Jazz Cultures: Disruption in Jazz Publishing

Date & Time:

8th June, 16:00

Location:

Onlne event; the link will be sent to those who register.

Information:

Over the past 20 years, jazz publishing has grown exponentially to the point where the field now boasts a number of internationally peer-reviewed journals (Jazz Perspectives, Jazz Research Journal, Jazz and Culture, Epistrophy, Jazz-hitz, etc.) book series (Routledge’s ‘Transnational Studies in Jazz, OUP’s ‘Studies in Recorded Jazz’, Michigan’s ‘Jazz Perspectives’ etc.), and edited collections devoted to expanding the scope of New Jazz Studies research. This session draws on perspectives from current editors who will discuss ways in which their publications attempt to disrupt existing approaches to jazz studies research.

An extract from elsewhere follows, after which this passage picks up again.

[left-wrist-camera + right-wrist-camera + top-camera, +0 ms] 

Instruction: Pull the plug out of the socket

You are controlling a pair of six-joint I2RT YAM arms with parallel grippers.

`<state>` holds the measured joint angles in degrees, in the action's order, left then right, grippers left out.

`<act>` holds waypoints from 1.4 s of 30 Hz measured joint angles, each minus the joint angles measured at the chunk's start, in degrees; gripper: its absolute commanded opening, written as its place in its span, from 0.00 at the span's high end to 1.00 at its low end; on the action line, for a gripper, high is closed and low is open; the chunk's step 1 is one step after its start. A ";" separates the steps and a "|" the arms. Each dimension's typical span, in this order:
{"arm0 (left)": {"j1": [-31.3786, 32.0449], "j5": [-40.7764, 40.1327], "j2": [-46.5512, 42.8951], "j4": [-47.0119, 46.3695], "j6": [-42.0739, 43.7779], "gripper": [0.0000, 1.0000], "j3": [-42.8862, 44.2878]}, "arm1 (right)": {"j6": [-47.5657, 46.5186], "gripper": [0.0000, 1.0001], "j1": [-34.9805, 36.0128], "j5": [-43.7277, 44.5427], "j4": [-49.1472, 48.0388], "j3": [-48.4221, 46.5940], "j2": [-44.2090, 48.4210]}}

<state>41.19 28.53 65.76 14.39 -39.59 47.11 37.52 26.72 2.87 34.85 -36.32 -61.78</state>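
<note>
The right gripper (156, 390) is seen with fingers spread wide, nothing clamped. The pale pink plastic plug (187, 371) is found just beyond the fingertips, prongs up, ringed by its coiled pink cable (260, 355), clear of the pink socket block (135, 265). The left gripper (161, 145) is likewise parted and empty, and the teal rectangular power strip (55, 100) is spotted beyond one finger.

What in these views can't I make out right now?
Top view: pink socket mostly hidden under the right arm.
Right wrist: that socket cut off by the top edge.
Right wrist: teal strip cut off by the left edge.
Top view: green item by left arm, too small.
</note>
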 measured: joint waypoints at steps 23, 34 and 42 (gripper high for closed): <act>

Over the past 20 years, jazz publishing has grown exponentially to the point where the field now boasts a number of internationally peer-reviewed journals (Jazz Perspectives, Jazz Research Journal, Jazz and Culture, Epistrophy, Jazz-hitz, etc.) book series (Routledge’s ‘Transnational Studies in Jazz, OUP’s ‘Studies in Recorded Jazz’, Michigan’s ‘Jazz Perspectives’ etc.), and edited collections devoted to expanding the scope of New Jazz Studies research. This session draws on perspectives from current editors who will discuss ways in which their publications attempt to disrupt existing approaches to jazz studies research.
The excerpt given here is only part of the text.